Regions with significant populations
- Kyrgyzstan, Talas, Bergtal, Chüy Valley

Religion
- Christianity

= Kyrgyzstan Germans =

Ethnic group in Kyrgyzstan

There is a small population of around 8,000 Germans in Kyrgyzstan. They make up about 0.1% of the total population of the country.

==Migration history==
During the 1800s, groups of Mennonites from Germany settled throughout the Russian Empire. They began to come to the territory which is today Kyrgyzstan in the late 19th century. Many other Germans were brought to the country forcibly, as part of the Stalin-era internal deportations. The 1979 Soviet census showed 101,057 Germans in the Kirghiz Soviet Socialist Republic (2.9% of the population), while the 1989 census showed 101,309 (2.4%).

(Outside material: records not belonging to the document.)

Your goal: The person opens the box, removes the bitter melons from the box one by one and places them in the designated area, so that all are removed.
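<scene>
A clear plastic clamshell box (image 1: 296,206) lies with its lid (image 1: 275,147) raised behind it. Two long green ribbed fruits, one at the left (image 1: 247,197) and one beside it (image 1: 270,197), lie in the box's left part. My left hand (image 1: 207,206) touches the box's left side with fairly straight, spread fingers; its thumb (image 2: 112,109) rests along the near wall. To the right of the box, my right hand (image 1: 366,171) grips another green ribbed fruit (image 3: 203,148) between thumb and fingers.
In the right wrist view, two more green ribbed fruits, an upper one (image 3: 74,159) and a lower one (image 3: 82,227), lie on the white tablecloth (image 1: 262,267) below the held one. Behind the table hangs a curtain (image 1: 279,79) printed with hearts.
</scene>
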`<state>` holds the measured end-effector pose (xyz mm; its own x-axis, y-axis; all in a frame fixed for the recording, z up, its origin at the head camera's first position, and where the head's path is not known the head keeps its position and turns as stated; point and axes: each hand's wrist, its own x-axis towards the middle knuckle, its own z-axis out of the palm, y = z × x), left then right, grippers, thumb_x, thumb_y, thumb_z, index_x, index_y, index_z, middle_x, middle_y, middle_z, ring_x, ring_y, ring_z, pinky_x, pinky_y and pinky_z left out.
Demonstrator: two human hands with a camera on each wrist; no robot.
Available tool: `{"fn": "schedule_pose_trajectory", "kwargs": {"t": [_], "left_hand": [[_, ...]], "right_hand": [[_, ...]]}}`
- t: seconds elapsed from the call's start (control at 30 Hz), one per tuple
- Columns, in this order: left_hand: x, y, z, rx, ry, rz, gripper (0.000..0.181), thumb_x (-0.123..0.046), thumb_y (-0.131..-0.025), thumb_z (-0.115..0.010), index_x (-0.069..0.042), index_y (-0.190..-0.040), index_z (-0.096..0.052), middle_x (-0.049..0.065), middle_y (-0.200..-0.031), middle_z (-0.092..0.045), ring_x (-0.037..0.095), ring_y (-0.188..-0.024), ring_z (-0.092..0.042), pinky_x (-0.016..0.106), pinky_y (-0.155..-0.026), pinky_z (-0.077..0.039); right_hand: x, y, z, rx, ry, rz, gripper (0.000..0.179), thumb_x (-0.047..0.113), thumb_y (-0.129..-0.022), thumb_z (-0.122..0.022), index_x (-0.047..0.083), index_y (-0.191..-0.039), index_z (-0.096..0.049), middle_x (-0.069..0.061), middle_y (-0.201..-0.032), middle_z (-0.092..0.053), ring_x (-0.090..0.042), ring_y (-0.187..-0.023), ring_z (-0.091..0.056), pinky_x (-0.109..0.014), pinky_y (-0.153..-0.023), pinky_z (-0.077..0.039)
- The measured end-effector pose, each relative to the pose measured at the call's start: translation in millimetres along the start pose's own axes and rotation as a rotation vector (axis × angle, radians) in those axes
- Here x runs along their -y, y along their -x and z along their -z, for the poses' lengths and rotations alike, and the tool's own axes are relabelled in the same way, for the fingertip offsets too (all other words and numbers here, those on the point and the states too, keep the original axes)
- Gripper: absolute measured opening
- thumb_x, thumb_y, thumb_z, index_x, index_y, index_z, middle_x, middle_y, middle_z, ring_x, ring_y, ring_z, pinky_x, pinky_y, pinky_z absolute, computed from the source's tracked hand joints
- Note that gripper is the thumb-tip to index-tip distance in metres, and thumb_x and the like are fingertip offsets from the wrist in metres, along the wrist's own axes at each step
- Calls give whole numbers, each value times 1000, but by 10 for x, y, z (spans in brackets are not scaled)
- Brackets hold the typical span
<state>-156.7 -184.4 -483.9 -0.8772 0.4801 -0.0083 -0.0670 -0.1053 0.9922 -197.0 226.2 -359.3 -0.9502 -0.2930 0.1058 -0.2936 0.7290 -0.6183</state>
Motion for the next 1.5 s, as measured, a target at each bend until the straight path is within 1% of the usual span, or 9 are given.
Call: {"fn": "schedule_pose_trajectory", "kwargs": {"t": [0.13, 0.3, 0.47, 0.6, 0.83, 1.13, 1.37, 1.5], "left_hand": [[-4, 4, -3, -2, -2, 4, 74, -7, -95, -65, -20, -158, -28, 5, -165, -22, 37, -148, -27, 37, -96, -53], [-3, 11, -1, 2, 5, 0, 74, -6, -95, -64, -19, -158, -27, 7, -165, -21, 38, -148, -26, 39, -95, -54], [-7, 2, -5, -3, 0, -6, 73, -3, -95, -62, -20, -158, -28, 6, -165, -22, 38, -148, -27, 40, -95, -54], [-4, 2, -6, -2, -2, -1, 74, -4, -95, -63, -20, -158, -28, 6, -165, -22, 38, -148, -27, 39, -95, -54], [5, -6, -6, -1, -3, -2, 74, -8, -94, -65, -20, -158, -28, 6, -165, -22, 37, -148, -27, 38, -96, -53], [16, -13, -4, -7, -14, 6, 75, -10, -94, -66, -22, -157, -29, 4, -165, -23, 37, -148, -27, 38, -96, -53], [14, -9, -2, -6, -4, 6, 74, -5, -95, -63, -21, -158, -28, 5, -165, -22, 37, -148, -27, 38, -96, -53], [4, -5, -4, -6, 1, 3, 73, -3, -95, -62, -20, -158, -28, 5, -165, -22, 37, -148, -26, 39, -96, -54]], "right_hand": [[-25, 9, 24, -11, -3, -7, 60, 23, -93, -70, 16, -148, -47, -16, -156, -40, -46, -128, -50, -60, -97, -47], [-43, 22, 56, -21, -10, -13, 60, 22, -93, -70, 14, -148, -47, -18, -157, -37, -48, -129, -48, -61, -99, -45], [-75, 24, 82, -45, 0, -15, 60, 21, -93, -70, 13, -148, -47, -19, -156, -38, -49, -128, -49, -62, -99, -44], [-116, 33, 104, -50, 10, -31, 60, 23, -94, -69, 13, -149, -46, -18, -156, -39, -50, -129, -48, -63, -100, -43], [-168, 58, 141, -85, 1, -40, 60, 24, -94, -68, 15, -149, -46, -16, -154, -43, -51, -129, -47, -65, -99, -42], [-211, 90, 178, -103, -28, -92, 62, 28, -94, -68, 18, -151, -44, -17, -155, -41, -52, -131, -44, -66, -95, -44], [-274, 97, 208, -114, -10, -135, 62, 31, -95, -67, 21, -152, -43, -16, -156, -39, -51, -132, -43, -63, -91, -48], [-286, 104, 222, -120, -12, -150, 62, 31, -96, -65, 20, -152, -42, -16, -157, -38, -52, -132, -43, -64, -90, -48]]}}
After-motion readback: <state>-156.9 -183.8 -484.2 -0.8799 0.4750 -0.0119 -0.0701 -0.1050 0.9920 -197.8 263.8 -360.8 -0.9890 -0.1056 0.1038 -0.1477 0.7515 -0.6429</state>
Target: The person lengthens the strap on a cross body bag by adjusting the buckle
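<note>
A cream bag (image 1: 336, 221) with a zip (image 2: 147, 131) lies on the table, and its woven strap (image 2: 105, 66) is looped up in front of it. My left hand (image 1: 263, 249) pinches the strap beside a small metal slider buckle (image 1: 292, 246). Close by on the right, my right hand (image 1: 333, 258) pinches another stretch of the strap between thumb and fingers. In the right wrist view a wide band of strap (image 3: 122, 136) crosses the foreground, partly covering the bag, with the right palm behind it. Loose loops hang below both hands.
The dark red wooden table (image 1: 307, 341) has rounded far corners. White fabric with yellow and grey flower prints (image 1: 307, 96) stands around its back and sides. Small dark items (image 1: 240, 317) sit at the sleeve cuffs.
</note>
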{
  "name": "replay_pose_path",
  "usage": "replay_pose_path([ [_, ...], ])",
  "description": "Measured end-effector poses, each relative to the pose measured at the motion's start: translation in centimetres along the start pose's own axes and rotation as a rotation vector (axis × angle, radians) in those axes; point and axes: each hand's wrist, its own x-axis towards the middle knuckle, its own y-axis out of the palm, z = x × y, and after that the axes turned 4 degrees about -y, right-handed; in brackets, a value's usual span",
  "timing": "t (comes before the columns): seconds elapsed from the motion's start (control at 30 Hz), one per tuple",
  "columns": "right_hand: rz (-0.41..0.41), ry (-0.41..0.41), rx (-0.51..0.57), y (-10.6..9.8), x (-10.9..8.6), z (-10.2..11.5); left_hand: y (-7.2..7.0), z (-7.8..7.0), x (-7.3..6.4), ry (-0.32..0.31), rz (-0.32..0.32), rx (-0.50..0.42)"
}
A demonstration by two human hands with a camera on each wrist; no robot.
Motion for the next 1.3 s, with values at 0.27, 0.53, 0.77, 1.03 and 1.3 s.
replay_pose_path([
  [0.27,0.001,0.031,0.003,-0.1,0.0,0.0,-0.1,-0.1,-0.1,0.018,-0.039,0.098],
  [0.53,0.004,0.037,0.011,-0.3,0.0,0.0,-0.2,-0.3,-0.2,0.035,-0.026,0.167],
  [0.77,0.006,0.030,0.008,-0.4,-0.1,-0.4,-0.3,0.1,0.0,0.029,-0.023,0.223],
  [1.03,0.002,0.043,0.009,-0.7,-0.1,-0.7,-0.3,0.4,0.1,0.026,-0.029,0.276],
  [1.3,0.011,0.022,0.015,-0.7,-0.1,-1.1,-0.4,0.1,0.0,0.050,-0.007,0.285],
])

After Kyrgyzstan gained independence in 1991, there was a significant outflow of ethnic Germans to Germany, due to the relatively liberal German nationality law which granted citizenship to anyone with proof of German ancestry. A 1993 survey found that 85% of the Germans in Kyrgyzstan intended to emigrate; among those, the most popular destination by far was Germany (80%), with Russia running a distant second at 6%. By the time of Kyrgyzstan's 1999 census, just 21,471 (0.4% of the population) remained. German diplomatic officials in Kyrgyzstan were quoted in 2009 as stating that number has declined even further over the following decade, to perhaps just 10,000. This was supported by the 2009 census, which found just 9,487 Germans remaining (0.18% of the population). However, there are signs that the exodus may be coming to an end. Facing difficulties integrating Russian-speaking Germans from the former Soviet Union, the German government tightened their immigration requirements; furthermore, most ethnic Germans who hope to leave Kyrgyzstan have already done so. In 2007, only 196 Germans in Kyrgyzstan were granted immigration permits by the German embassy; that number fell further to 111 in 2008. As of 2022, there were 7,886 Germans in Kyrgyzstan.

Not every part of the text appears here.